One of the amazing things about Pointer’s deed—in addition to the strength required to hoist that 47-pound musket—was that enslaved people were almost never allowed to use firearms and therefore didn’t know how to fire them. Perhaps Pointer had been drafted into military service on the frontier by his master, or maybe he was a shrewd observer. Whatever his history with weaponry was, Pointer didn’t hesitate, but grabbed the nearest weapon as the Shawnees began shattering the door, according to oral histories.
Pointer was not alone, according to most reports. He was accompanied by two white men, a scout from the Ohio River Valley who had warned them of a possible attack, and a neighboring settler. The settler was reputedly standing at the door and first saw the Indians charging, but instead of firing his gun, he drawled out, “Yonder they come!” and pushed the door shut.

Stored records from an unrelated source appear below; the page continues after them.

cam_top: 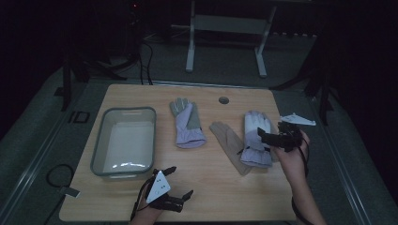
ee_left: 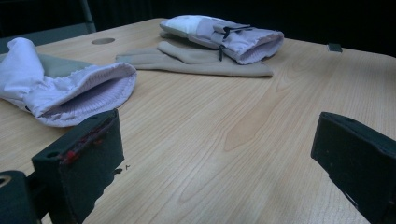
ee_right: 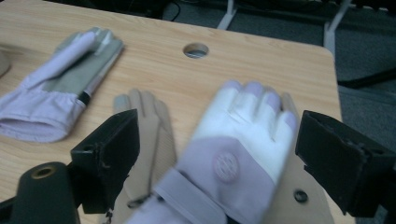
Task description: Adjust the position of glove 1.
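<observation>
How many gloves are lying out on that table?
3. A lilac glove lies beside the grey bin. A second lilac glove lies partly on a beige glove near the right tool. Another could hide underneath.

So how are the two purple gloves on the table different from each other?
The left purple glove lies alone on bare wood, showing a grey-green palm. The right purple glove lies partly on a tan glove and shows a white back with a round badge. The right gripper hovers open over the right one; nothing is near the left one. Both are padded, with lilac cuffs, fingers pointing toward the table's far edge.
</observation>
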Action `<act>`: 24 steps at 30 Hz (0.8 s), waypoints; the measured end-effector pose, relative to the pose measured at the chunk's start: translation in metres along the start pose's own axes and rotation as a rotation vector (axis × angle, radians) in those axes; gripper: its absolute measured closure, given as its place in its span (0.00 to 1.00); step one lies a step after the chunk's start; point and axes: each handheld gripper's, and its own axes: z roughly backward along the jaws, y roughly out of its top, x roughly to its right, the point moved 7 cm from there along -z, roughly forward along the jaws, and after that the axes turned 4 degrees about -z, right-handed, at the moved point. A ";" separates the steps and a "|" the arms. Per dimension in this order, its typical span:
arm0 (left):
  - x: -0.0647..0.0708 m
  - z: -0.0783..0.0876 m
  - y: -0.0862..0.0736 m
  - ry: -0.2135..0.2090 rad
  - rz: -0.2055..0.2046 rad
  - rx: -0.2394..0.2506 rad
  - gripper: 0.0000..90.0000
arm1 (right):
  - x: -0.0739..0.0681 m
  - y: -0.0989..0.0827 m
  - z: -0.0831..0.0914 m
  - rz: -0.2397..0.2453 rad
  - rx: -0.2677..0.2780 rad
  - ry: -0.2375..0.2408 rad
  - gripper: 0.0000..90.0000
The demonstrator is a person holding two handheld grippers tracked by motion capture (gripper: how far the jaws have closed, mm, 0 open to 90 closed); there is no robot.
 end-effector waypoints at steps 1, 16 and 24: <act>0.000 0.000 0.000 0.000 0.000 0.000 0.03 | 0.000 0.000 0.000 0.000 0.000 0.000 0.15; 0.000 0.000 0.000 -0.005 0.002 0.004 0.03 | -0.060 0.034 -0.031 0.078 -0.034 0.075 0.14; 0.000 0.000 0.000 -0.013 0.009 0.006 0.03 | -0.087 0.039 -0.048 0.093 -0.058 0.131 0.12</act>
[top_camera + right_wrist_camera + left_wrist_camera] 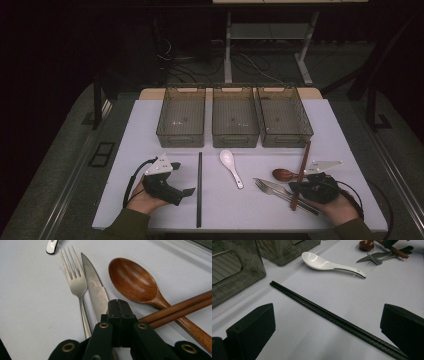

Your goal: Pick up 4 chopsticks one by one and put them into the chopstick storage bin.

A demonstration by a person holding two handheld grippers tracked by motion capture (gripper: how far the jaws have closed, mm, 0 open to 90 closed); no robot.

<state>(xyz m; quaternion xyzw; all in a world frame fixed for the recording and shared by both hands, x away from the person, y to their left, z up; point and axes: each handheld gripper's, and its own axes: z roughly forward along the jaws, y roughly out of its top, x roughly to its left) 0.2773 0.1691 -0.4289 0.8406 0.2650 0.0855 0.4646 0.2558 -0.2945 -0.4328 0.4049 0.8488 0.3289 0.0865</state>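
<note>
- Right hand-held gripper [117,303] sits nearest the camera, jaws pressed flat together, and as far as I can tell nothing's pinched between them.
- It hovers over the knife [94,287], with the fork [76,282] just beside that.
- Wooden spoon [133,280] lies just right of the knife, brown chopsticks [175,311] crossing its handle.
- Left hand-held gripper [170,187] has its jaws wide apart, resting low on the white surface [225,205].
- Black chopsticks [324,312] lie on the surface between those open jaws, not touched.
- White ceramic spoon [329,263] lies mid-surface, three empty mesh bins [235,117] behind it.
</note>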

Whether Pointer decided when to fire or whether even in crisis he had to wait on the command of a white man is unknown. And the telling of the story was probably shaped by the culture of the era, a time in which a white man was supposed to be in charge. In the last year of Pointer’s life, pioneering journalist Anne Royall (see our piece on her in the July/August ‘22 issue) interviewed Pointer and several other men who were present in the fort and reported that Pointer quickly loaded the musket with old nails, pieces of iron and swan-grade buckshot and cocked the gun, but asked the two white men if he could shoot. They denied him twice, giving him the go-ahead the third time. He fired, killing three Shawnees and wounding several more.

This 18th century “wall gun” meant for use mounted on the wall of a fort, was allegedly grabbed by Dick Pointer at Fort Donnally when the Shawnee attacked in 1778.
Another report has Pointer being ordered to fire by the scout, while still others have him shooting through the gaps in the deteriorating door as soon as he loaded the gun. The recoil knocked him over, but he righted himself, and with the scout, secured the door with a large hogshead barrel. The shot awakened the people sleeping upstairs, and they ran downstairs and started firing, driving the Indians back to the forest. Troops from Camp Union commanded by Captain William Johnston arrived the next day and drove the Shawnees out of the Greenbrier region. Seventeen Indians were killed, and Pointer had the job of burying them all.
Though the details of the matter may forever be obscure, Pointer was always widely regarded as a hero throughout the Greenbrier Valley and beyond.